- [Data]:
--------

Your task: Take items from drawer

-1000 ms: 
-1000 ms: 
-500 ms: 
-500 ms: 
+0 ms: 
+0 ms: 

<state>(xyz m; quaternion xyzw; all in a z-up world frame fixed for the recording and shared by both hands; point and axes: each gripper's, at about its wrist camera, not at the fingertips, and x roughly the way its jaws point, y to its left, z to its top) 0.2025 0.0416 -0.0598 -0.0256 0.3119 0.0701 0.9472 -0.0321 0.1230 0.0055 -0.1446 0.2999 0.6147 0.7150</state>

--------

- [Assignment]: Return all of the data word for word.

- [Result below]:
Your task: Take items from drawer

-1000 ms: 
-1000 ms: 
-500 ms: 
-500 ms: 
+0 ms: 
+0 ms: 

<state>(xyz m; quaternion xyzw; all in a z-up world frame fixed for the recording and shared by both hands; point and axes: each gripper's, at about its wrist camera, not at the fingertips, and x roughly the way its jaws point, y to its left, z to its top) 0.2025 0.0416 -0.0598 -0.0256 0.3119 0.0701 0.9472 -0.0321 0.1230 0.0055 -0.1446 0.2999 0.6147 0.7150</state>

The answer stands, and there is nothing more to add.